The Royal British Legion Riders
- Abbreviation: RBLR
- Formation: 2004
- Type: Charitable
- Purpose: Charitable Motorcycle Group
- Location: UK;
- Members: over 6,000
- Acting Branch Chairman: Paul Woodward
- Website: www.rblr.org.uk

= The Royal British Legion Riders Branch =

Charitable motorcycle club

The Royal British Legion Riders Branch (RBLR) was formed in 2004 as a branch of The Royal British Legion, a registered charity that supports past and present members of the Armed Forces.
While its membership is dominated by former and current HM Armed Forces personnel, it also welcomes members who support the aims of the Royal British Legion charity, namely of helping and assisting service people, ex-service people and their dependants.

The members are regularly seen at many motorcycle events wearing the distinctive rider's badge. They have become synonymous with the repatriations of fallen service personnel at both Royal Wootton Bassett, where they have met since 11 December 2008 for the repatriation of the bodies of fallen service personnel who were flown into RAF Lyneham. and since 1 September 2011 at Carterton, Oxfordshire after repatriation flights were moved back to RAF Brize Norton. They still attend all Repatriations & continue to do so. Ex-military members of the RBLR often wear medals and head dress with their leathers and motorcycle kit.

RBLR runs events such as Weston Bike Night in Weston-super-Mare,
an annual rally, and is now running the annual RBLR 1000 Iron Butt Rally. In 2009, 173 riders completed 1,000 miles in 24 hours and raised £10,000 for the Poppy Appeal.

The RBLR also organises poppy runs (a kind of motorcycle rally) to raise both awareness and money for the Poppy Appeal.

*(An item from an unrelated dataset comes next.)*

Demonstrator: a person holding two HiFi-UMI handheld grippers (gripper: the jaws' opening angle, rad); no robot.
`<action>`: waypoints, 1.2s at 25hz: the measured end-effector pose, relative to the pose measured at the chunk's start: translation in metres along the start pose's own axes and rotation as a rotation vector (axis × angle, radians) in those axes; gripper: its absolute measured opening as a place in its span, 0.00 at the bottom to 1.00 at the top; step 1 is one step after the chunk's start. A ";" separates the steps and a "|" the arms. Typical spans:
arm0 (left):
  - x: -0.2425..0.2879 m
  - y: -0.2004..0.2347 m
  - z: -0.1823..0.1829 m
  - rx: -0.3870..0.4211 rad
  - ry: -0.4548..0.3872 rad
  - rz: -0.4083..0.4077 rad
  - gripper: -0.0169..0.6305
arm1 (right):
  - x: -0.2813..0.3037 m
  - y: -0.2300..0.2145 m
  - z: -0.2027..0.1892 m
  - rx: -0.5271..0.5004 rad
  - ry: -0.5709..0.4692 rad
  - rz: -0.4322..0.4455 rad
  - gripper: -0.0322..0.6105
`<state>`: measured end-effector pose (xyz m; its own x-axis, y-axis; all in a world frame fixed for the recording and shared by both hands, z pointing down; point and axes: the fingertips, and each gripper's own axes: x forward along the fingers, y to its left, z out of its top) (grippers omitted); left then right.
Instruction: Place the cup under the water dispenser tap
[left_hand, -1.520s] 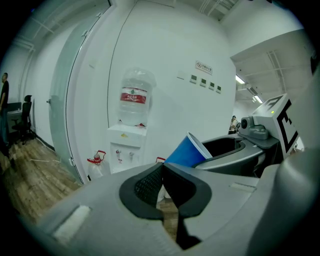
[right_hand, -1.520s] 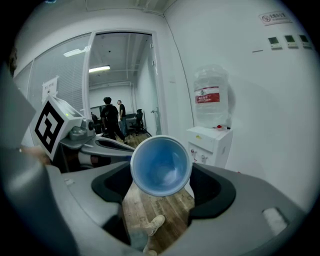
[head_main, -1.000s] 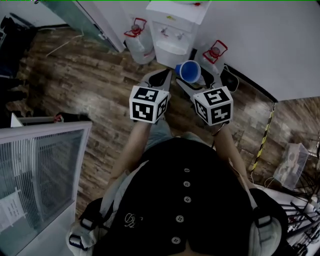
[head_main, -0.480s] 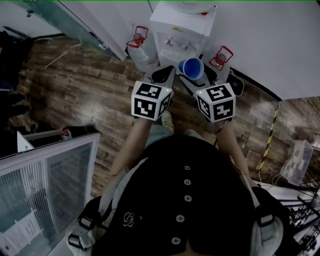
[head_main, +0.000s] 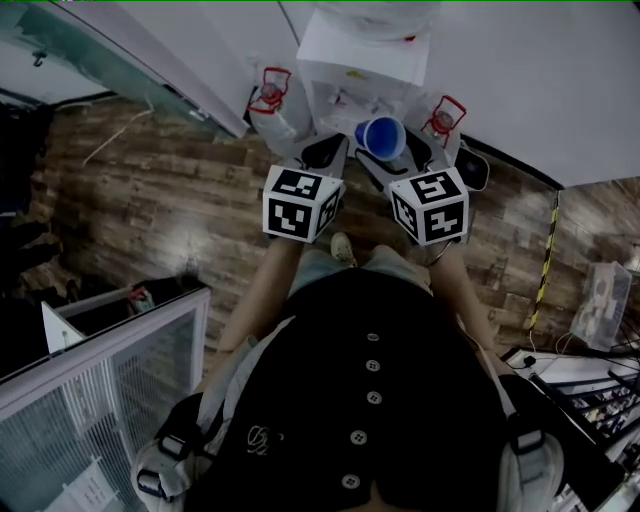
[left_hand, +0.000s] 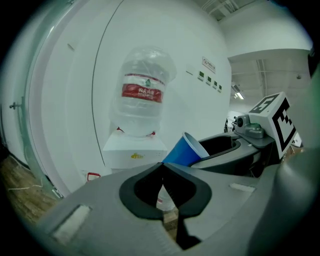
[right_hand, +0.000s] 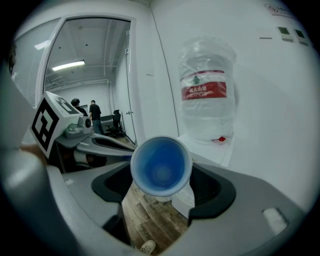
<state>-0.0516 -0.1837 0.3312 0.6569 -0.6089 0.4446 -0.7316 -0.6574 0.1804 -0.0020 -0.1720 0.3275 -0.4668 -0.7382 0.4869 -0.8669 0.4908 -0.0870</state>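
Cup, blue and white-rimmed, sits between the jaws of the right tool, which are closed on its lower body. It is tipped well off upright, so its empty mouth faces back toward the person. In the head view it hangs in the air just ahead of both marker cubes, above the wooden floor and close in front of the dispenser.

It looks like a thin-walled disposable cup, so it is probably very light and easy to crush or flick out of a hold. A gentle squeeze low on the wall, where the taper and base stiffen it, seems the safest place to take it. The rim would likely buckle. Being tilted, it will need to be brought upright before it is set down.

Just beside it, the left tool has its jaws pressed together with nothing between them.

Beyond the cup stands the white water dispenser, with a large clear water bottle, red-labelled, upended on top. Its taps are too small to make out clearly, and the cup is not yet under them. Two spare bottles with red handles stand on the floor either side of the dispenser, against the white wall.
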 end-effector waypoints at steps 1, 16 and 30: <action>0.002 0.002 0.000 0.000 0.003 -0.005 0.03 | 0.002 0.000 0.000 0.004 0.002 -0.004 0.60; 0.025 0.014 -0.022 -0.071 0.045 -0.023 0.03 | 0.021 -0.011 -0.018 0.027 0.070 -0.001 0.61; 0.052 0.020 -0.027 -0.045 0.081 0.034 0.03 | 0.041 -0.033 -0.028 -0.005 0.125 0.060 0.61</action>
<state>-0.0371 -0.2169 0.3817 0.6158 -0.5916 0.5205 -0.7621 -0.6150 0.2026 0.0126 -0.2059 0.3743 -0.4918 -0.6447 0.5852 -0.8372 0.5347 -0.1145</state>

Its members also become involved in rides to places with special military resonance such as the Armed Forces Memorial in Staffordshire and European battle sites.

The RBLR has had some celebrity support with Hayley Westenra and Simon Weston both having received the Branches' Poppy Appeal cheque. The Hairy Bikers are members and can often be seen wearing their riders branch wristbands.